The popularity of the crusades among university and school students has never been greater, but every teacher of the subject knows the difficulties of finding good translations of medieval documents. Translations of complete crusade chronicles and collections of documents relating to specific crusades are invaluable, but teachers and their students need a wide range of materials to gain a broad understanding of the whole of the crusading movement. For this reason, the wide diversity of crusading activity in the thirteenth century is a particular challenge to teach.

This volume will be a vital tool to all teaching and studying the crusade in the thirteenth century. It is a revision and considerable expansion of Edward Peters’s valuable collection of documents in English translation, Christian Society and the Crusades, 1198–1229 (Philadelphia, 1971). Peters has been assisted in his task by the greatly respected scholar James M. Powell (who regrettably did not live to see the work in print; his fellow editors have dedicated the volume to him) and by Jessalynn Bird, whose research on James of Vitry is already well known to crusade scholars. [End Page 126]

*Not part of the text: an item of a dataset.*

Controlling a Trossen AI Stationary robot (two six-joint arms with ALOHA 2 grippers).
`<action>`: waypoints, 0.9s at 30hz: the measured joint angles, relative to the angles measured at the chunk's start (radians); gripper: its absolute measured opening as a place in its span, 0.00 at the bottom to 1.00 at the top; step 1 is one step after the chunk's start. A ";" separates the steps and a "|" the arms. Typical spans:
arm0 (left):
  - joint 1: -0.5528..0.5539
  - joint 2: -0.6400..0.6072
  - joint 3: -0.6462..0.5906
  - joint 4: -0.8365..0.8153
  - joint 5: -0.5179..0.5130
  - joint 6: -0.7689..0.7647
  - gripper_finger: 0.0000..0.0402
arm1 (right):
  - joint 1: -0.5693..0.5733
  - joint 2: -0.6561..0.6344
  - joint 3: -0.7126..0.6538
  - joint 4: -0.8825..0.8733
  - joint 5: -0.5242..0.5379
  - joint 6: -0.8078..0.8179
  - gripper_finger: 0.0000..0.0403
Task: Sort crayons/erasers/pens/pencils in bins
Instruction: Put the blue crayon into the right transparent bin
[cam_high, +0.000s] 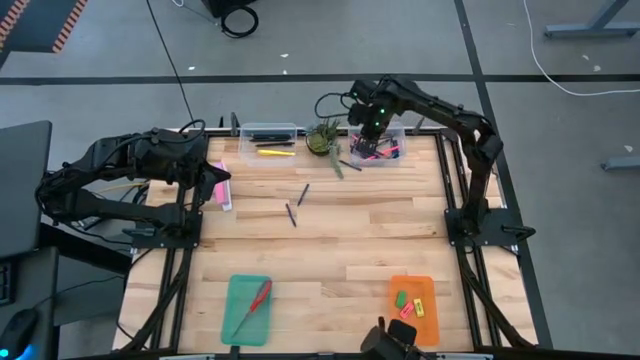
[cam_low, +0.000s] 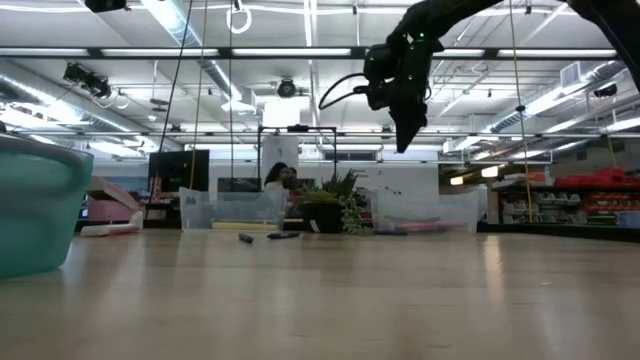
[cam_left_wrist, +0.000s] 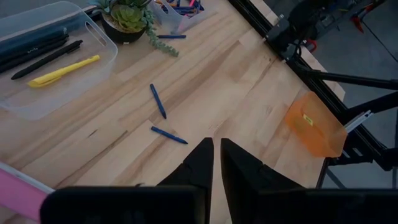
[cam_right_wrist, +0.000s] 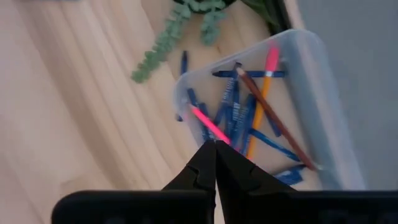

The book begins with a detailed introduction that sets out the background to crusading in the thirteenth century. This is followed by seventy-three translated documents, divided into ten sections. Some of these cover the traditional chronological approach to studying the crusades, including sections on the crusades during the pontificate of Pope Innocent III, the Fifth Crusade (1213–21), the Emperor Frederick II’s Crusade (1227–29), the Barons’ Crusade (1234–45), and the crusades of King Louis IX (1248–70). The translated texts are not simply narratives but also include material that will widen readers’ knowledge of crusading culture such as intercessory processions at Rome in 1212, crusade recruiters in Marseilles in 1224, and Rutebuef’s lament on the Holy Land in 1266. These sections also contain descriptions of crusading activity that is often overlooked in accounts which focus on the crusades to the eastern Mediterranean: for example, the battle of Las Navas de Tolosa in 1212, the Children’s Crusade in 1212–13, and the Pastoureaux in 1251. Other sections of the book contain translated texts on “Crusade and Council, 1213–15”; crusading activity against the Mongols, 1241–62; the crusades in Italy, 1241–68; and the experiences of those who went on crusades. The final section of the book describes “The Road to Acre, 1265–1291,” including contemporary discussion of why the crusade had failed, crusade plans, and descriptions of the final loss of the city of Acre to the Mamluks in 1291. There is a detailed index, which will enable readers to trace many references to (for example) liturgy, the poor, and women on crusade. Each section opens with an analysis and historical survey of the translated texts, followed by a short, individual introduction to each document.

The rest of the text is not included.